There are two clear types of keywords at work in your mobile program. Required Keywords, such as HELP and STOP, are required by law to function in one specific way. Program keywords can be used to create message responses unique to your program. Here are some rules to keep in mind about how program keywords function:
Campaign keywords are chosen by the content provider to trigger desired responses such as opting an end-user in or prompting a portion of the service.
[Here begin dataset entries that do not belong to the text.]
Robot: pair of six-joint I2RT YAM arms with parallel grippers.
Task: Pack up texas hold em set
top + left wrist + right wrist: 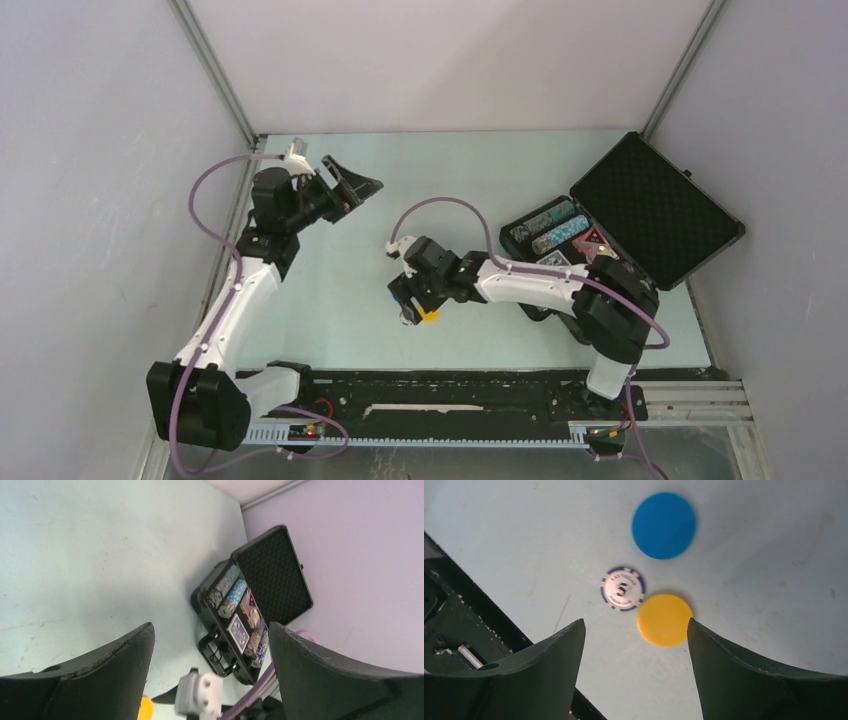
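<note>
1. The right claw (636, 625) gapes empty left of the open black foam-lined hard case (655, 200); the left claw (210, 630), farther left, likewise.
2. The right wrist view alone shows one blue disc (664, 526) and one white-and-blue poker chip (622, 588) beside one yellow disc (664, 620).
3. The left wrist view shows one blue-backed card deck (238, 630) inside the case.

I count one open case (655, 195), one blue disc (664, 525), one yellow disc (665, 620) and one loose chip (622, 588). Inside are one deck (239, 630), one red marker (597, 238) and two clear chip rows (222, 586), with more half-hidden.
</note>
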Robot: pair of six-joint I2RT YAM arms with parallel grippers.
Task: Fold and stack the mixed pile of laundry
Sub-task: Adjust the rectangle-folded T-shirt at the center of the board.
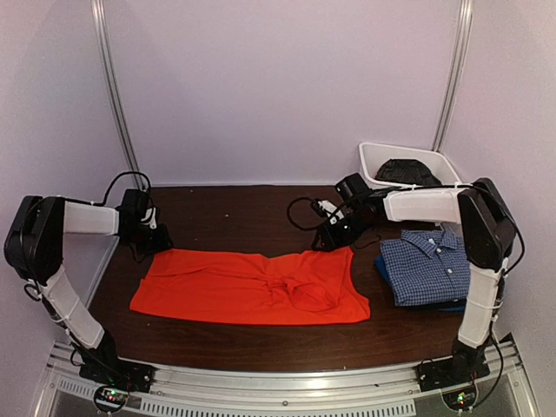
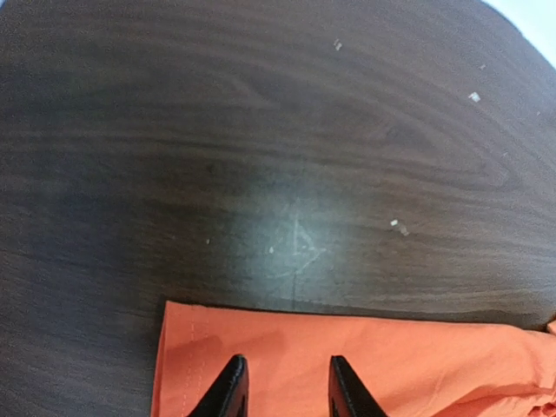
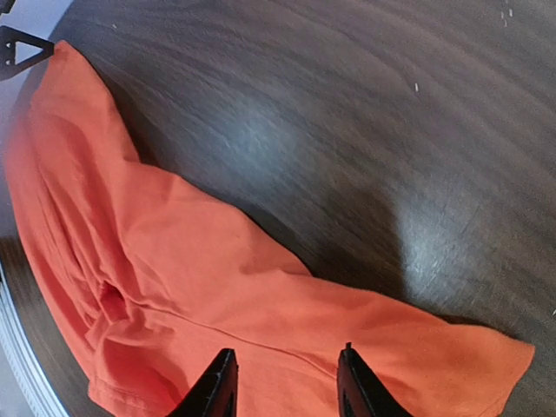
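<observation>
A bright orange T-shirt (image 1: 252, 287) lies spread out flat on the dark wooden table (image 1: 234, 208), with a bunched fold near its middle. My left gripper (image 1: 156, 239) hovers over the shirt's far left corner, open, its fingers apart above the orange cloth (image 2: 365, 365) with nothing between them (image 2: 287, 365). My right gripper (image 1: 334, 236) is over the far right edge of the shirt (image 3: 217, 278), also open (image 3: 287, 356). A folded blue-and-white checked shirt (image 1: 430, 265) rests at the right on a blue piece (image 1: 384, 271). A black garment (image 1: 407, 171) lies in the tub.
A white plastic tub (image 1: 373, 161) stands at the back right corner. Metal uprights (image 1: 117, 95) rise along the back wall. The table's left edge is close beside the left arm. Bare wood lies beyond the orange shirt (image 2: 287, 156).
</observation>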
Here are some things to keep in mind about Campaign Keywords:
- Must be be between three and fifty characters long
- Must consist of letters, numbers and spaces* only
- Must begin with a letter
- Cannot be case-sensitive (Join, JOIN and join elicit the same response)
- Cannot be duplicated on the same short code
- Cannot be required keywords such as HELP and STOP
*Spaces in keywords are acceptable only for customers using Aerialink Messenger to handle their keywords.
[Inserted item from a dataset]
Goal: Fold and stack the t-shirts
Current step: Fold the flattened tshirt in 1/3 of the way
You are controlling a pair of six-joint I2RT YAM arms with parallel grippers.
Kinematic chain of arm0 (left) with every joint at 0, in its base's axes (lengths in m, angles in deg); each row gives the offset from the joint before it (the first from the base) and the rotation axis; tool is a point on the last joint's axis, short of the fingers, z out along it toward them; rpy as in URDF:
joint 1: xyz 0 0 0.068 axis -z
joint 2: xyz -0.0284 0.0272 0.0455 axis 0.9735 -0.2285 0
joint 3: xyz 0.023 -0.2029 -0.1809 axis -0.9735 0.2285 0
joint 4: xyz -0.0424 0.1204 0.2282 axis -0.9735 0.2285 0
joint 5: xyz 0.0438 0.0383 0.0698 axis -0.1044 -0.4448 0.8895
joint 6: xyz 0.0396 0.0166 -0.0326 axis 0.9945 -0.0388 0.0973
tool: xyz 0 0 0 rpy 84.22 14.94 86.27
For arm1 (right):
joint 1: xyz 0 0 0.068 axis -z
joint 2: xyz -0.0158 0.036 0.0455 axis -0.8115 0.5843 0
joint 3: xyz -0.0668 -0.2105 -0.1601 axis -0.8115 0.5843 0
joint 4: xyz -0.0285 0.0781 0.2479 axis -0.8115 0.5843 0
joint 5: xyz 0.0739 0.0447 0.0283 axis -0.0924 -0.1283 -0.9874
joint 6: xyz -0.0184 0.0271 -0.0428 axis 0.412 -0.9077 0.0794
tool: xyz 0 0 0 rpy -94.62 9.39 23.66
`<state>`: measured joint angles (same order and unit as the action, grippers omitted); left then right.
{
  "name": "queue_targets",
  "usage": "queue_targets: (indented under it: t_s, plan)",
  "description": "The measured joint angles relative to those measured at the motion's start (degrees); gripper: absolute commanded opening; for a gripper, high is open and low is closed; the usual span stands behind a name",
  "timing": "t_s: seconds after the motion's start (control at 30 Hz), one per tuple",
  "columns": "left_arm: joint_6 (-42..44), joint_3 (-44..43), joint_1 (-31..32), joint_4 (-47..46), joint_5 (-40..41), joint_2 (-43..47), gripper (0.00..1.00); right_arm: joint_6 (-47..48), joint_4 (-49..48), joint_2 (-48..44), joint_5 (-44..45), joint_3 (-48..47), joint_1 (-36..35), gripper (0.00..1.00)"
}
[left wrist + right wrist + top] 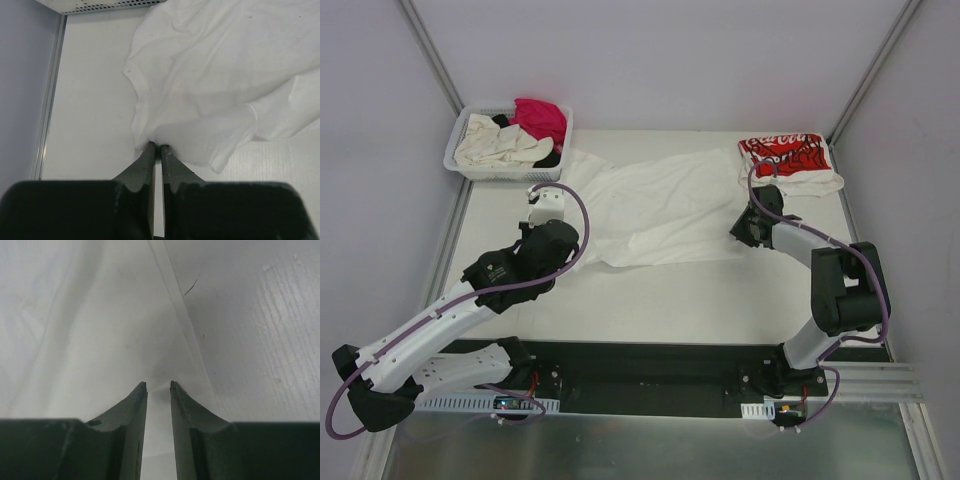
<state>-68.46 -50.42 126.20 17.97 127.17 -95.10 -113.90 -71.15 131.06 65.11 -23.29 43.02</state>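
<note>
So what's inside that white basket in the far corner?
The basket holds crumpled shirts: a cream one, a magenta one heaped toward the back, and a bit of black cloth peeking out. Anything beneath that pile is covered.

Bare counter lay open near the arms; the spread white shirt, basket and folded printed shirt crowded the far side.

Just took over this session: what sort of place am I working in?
Probably a lab test cell, not a home: plain white table boxed in by blank panels, two arms bolted to a rail, and a basket of shirts as props.
</note>
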Motion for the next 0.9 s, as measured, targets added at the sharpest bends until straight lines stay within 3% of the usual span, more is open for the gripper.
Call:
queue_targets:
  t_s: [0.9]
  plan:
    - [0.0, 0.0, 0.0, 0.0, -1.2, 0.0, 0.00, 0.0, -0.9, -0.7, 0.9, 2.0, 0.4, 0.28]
“HELP” must be advertised as the keyword-driven means to obtain more information and must be supported on all mobile programs.
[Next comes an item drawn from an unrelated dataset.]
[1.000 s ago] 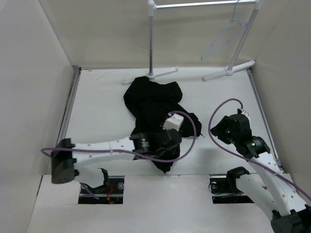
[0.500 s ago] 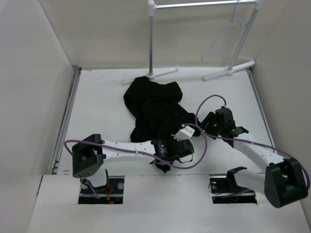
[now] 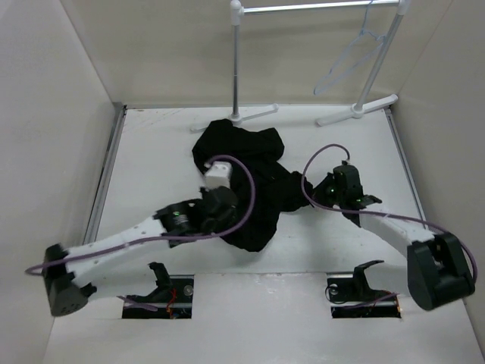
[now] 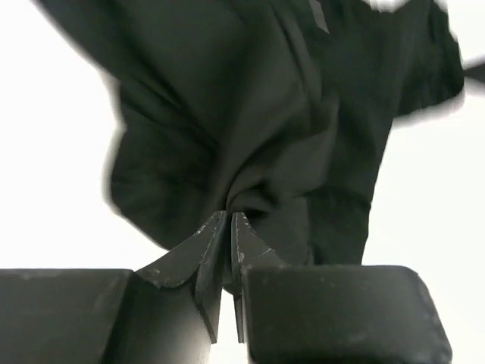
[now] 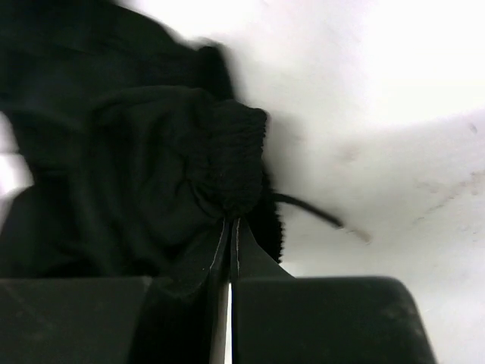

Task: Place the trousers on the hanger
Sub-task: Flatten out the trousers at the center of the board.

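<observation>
On the counter [image 3: 151,152] your trousers [image 3: 246,171] lie bunched; left hand [image 4: 229,227] and right hand [image 5: 229,225] each pinch cloth; the hanger [image 3: 347,62] hangs bare, well apart; draping lies ahead.

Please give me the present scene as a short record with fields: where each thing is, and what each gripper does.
trousers: black, crumpled on the table, just in front of the rack's left foot
hanger: hangs tilted from the rail of the rack, at its right end, with nothing on it
left gripper: shut on a bunched fold of the trousers
right gripper: shut on the trousers at a ribbed edge
task state: trousers not yet on the hanger
</observation>
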Controlling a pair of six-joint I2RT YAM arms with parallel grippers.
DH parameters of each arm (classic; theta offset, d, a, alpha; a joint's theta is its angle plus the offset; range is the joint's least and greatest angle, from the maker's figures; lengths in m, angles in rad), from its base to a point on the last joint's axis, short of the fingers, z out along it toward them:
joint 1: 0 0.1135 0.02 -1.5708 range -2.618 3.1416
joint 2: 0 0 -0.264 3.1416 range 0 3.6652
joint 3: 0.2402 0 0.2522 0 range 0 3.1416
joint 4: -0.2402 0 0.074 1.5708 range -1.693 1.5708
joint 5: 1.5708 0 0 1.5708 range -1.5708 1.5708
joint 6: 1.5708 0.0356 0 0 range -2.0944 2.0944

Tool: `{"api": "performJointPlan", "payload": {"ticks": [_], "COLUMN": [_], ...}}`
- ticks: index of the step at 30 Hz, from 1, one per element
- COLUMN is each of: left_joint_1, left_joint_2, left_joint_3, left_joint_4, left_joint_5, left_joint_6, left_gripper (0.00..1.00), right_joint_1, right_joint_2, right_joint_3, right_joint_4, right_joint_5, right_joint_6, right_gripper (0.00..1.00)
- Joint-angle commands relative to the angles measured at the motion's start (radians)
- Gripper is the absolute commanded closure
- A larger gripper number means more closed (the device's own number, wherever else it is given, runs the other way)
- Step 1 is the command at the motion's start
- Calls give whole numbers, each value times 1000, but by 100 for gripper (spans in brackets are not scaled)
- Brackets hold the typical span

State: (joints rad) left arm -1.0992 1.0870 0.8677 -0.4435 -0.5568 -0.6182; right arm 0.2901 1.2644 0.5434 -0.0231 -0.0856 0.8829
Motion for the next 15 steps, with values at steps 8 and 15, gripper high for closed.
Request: {"api": "performJointPlan", "payload": {"ticks": [8, 15], "left_joint_1": [598, 620], "left_joint_2": [-288, -148], "left_joint_3": [534, 546], "left_joint_4": [-213, -211], "left_joint_5": [-198, 171], "left_joint_6": [225, 91], "left_gripper": [95, 88], "right_joint_1": [43, 31], "right_joint_2": [-546, -551], "right_joint_3": [452, 572], "right_joint_4": [-470, -607], "right_joint_5": [217, 279], "right_joint_6": [-123, -191], "right_gripper": [97, 98]}}
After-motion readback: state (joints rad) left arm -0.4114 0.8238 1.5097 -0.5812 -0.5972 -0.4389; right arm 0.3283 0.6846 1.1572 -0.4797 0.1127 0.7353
- HELP should return a response regardless of whether the end-user is presently or was ever opted into the program.
- HELP must work in the native language of the program.
- Non-English programs must not return an error message to the English keyword.
- AIDE is the French version of HELP and is required as an accepted support keyword for all programs running in Canada.
“STOP” is the keyword required in all advertising and messaging, but its synonymous keywords—END, QUIT, CANCEL, UNSUBSCRIBE and ARRET*—must also be live, functional, return the same response as “STOP” and successfully opt the end-user out of the mobile program.
Some other things to consider about the STOP keyword are:
- STOP and HELP should return a response to all users - even those who never opted into the program.
- STOP must work in the native language of the program.
- Non-English programs must not return an error message to the English keyword.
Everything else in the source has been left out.